The Committee requested that relief be provided for the acquisition
and holding of the Old GM Bonds by the New Plan retroactive to January
1, 2010, through April 16, 2010. The Old GM Bonds were held in the GM
Separate Retiree Account of the VEBA Trust; at no time were they held
in the GM Employer Security Sub-Account thereof. The Committee made the
point that Contrarian, which it understands to be independent of
General Motors, acted as an independent fiduciary with respect to the
continued holding of the Old GM Bonds.

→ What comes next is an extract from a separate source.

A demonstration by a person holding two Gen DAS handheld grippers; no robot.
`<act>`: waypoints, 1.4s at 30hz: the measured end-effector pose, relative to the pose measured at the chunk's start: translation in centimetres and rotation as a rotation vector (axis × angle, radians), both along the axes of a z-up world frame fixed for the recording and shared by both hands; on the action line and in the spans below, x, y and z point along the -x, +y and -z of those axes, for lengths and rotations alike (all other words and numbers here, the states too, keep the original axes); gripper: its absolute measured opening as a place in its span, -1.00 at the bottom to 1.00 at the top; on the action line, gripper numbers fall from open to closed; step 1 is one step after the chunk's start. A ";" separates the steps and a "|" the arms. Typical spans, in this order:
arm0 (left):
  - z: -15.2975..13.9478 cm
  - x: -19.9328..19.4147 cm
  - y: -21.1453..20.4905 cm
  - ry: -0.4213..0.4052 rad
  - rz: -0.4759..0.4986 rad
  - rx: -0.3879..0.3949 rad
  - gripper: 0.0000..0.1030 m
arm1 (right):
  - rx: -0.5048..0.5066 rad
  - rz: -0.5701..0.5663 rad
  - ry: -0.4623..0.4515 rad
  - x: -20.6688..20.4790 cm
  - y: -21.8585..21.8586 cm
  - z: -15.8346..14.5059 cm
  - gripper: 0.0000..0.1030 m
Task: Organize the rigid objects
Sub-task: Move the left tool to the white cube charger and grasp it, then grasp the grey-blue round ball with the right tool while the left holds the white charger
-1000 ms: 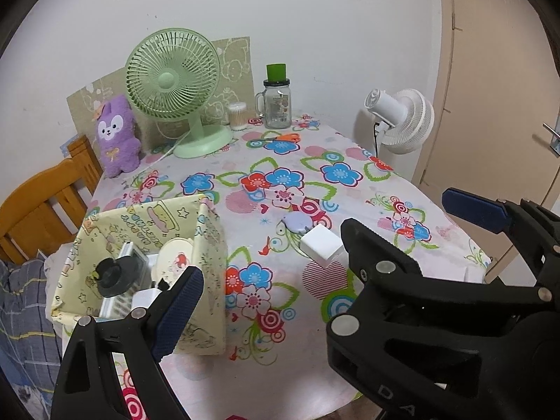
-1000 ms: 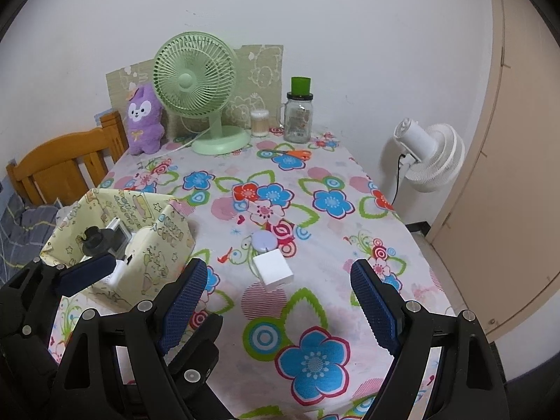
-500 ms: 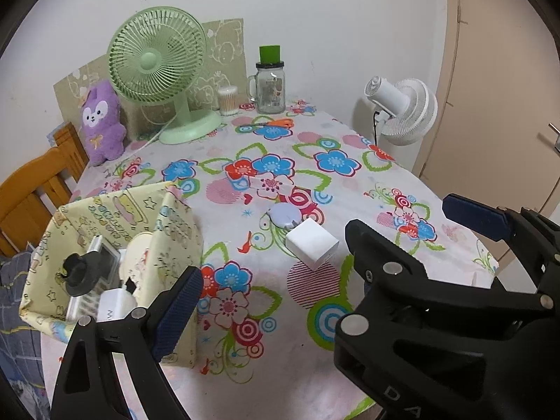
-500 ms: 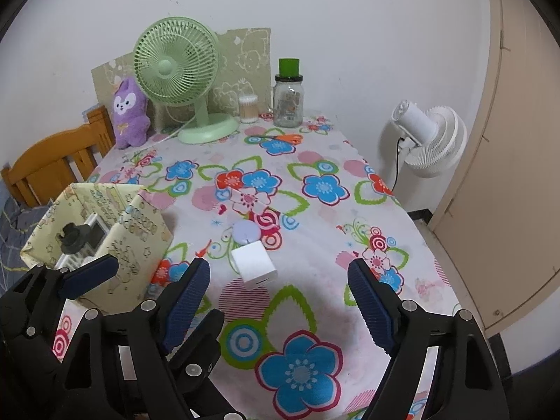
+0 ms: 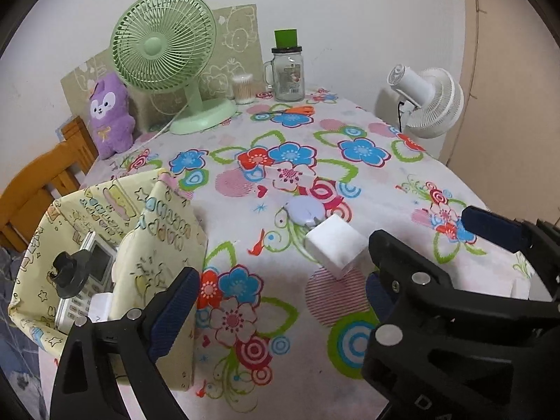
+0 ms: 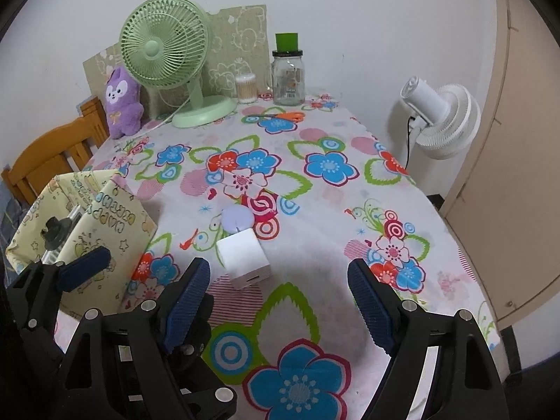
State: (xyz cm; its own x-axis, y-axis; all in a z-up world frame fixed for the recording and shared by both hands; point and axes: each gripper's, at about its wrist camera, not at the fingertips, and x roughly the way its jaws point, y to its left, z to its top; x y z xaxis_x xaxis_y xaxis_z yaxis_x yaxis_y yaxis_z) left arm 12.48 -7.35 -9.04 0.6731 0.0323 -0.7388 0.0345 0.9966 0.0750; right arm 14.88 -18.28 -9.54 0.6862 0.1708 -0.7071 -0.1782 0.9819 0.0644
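The right hand-held gripper [image 6: 280, 301], jaws wide apart and empty, hangs just short of the white cube [image 6: 244, 258] on the bench [image 6: 350, 217], which lies ahead, nearer its left finger, while the equally open left hand-held gripper [image 5: 280, 280] sits farther off beside the yellow box [image 5: 164, 231].

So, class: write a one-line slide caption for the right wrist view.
Open right gripper above a white charger on the floral tablecloth.

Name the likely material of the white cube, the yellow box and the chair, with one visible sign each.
White cube: probably hard plastic; smooth matte faces, crisp edges, a small slot. Yellow box: seemingly card wrapped in printed paper; creased, folded corners. Chair: wood, apparently varnished; orange-brown with a slight sheen.
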 end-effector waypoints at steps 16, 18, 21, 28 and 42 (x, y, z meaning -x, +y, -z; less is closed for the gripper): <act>2.8 -4.4 -2.9 0.081 0.051 0.034 0.88 | 0.023 0.045 0.036 -3.8 -3.2 2.4 0.62; 3.2 -4.8 -3.0 0.089 0.051 0.034 0.88 | 0.025 0.049 0.046 -4.3 -3.5 2.8 0.62; 3.8 -5.5 -3.0 0.102 0.047 0.038 0.88 | 0.025 0.053 0.059 -5.0 -3.8 3.4 0.62; 4.8 -6.4 -3.1 0.123 0.049 0.059 0.77 | 0.020 0.052 0.085 -6.3 -4.0 4.6 0.62; 5.0 -6.5 -3.1 0.134 0.093 0.086 0.17 | 0.033 0.040 0.097 -7.2 -3.1 5.2 0.62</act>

The Committee further noted that
Contrarian alone made the decision to sell the Old GM bonds.
New GM responded to the Committee's comment by asserting that the
Old GM Bonds should not be considered employer securities for which
relief would be required under ERISA sections 406 and 407, as Old GM
has not had hourly employees at any time since the assets were
transferred to the New Plan, and New GM did not assume the Old GM Bonds
or any liability associated therewith in the Section 363 Sale.
Notwithstanding New GM's response, Old GM appears to be a party in
interest to the New Plan under ERISA section 3(14)(H) by virtue of its
ownership of 10% of more of the equity securities of New GM,\17\ and
the New Plan's holding of debt of Old GM is prohibited under ERISA
section 406(a)(1)(B). Accordingly, exemptive relief is required. As the
Department intended to provide relief necessary to maximize the funding
of the New Plan in accordance with the Modified Settlement Agreement,
the Department has modified Section I of the exemption to specifically
incorporate relief for the acquisition and holding of the Old GM Bonds
retroactive to January 1, 2010, through April 16, 2010.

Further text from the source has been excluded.